## EXERCISE DIRECTIONS
Needed from the data below: every line from the one with "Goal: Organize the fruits" up to and including the one with "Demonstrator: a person", repeated exactly and with nothing else.

## PROVIDED DATA
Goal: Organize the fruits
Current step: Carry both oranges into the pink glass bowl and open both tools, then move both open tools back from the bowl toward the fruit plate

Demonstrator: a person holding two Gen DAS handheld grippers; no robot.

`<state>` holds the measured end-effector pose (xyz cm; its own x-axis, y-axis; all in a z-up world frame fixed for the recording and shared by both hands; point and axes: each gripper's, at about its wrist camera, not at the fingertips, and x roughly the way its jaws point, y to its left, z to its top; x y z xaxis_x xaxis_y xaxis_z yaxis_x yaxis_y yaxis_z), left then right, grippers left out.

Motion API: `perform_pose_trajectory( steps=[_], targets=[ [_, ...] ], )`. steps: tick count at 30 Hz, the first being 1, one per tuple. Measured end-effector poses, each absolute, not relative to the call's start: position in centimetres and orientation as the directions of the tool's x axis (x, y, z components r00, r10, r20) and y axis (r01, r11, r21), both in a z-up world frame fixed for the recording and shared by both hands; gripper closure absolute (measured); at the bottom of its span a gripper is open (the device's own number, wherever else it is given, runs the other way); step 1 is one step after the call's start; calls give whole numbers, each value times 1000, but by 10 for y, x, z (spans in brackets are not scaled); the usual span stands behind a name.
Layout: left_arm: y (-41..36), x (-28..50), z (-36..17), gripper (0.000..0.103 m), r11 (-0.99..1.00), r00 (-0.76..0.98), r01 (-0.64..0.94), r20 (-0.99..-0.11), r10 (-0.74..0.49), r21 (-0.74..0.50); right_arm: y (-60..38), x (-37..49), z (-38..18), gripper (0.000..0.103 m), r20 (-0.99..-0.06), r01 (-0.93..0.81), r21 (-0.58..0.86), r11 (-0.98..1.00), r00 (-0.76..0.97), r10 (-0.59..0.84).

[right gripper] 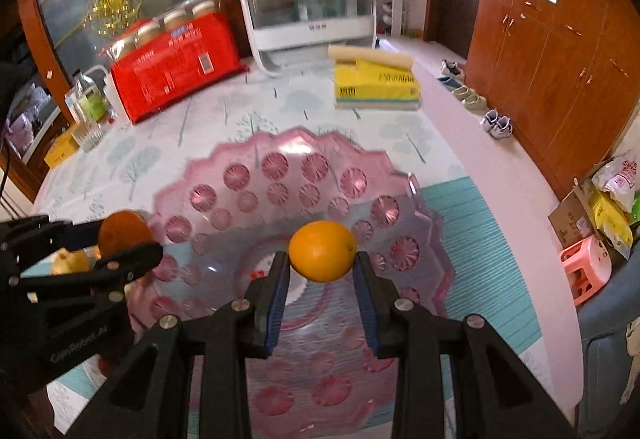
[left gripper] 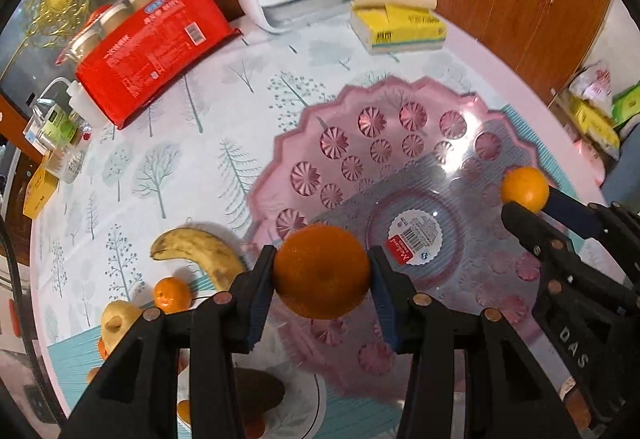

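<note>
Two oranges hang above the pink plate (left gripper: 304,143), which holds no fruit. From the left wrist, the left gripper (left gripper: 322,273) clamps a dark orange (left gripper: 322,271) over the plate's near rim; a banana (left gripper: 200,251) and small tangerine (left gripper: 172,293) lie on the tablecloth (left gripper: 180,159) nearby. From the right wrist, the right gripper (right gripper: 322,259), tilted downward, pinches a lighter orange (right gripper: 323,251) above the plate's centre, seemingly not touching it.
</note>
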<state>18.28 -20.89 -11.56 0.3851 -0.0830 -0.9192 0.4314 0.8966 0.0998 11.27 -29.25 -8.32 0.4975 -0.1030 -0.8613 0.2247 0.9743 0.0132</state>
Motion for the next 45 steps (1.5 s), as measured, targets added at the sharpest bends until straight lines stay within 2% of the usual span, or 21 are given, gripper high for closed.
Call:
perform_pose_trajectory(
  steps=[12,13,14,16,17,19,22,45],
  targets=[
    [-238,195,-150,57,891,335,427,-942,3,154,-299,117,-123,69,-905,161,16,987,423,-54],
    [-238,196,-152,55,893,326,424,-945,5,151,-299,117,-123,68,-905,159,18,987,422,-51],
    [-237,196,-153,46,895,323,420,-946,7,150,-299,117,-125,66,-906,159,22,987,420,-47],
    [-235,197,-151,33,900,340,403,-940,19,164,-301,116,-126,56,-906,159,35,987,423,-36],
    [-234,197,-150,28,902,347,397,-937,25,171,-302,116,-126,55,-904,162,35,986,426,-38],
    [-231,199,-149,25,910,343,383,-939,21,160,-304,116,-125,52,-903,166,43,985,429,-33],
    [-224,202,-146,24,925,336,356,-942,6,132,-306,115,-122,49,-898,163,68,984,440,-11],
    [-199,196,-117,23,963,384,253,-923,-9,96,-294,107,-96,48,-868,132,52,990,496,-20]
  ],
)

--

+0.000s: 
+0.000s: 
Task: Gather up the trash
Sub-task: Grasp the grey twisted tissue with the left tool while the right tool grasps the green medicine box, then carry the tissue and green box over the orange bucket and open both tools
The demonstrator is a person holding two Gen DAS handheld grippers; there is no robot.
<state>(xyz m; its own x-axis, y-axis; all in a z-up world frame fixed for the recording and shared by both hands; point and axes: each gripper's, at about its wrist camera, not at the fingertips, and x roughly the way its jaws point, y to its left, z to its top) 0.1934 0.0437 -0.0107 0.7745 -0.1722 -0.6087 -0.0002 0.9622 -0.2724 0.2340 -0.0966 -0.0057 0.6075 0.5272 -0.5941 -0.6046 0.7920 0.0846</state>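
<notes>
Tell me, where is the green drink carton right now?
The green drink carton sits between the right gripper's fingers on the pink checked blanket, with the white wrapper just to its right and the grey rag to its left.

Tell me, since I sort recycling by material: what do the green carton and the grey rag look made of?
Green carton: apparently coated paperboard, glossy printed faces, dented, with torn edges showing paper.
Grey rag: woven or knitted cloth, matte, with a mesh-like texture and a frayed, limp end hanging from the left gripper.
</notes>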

## EXERCISE RESULT
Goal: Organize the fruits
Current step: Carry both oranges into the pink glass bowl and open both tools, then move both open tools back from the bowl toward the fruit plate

Demonstrator: a person holding two Gen DAS handheld grippers; no robot.

No more output is needed.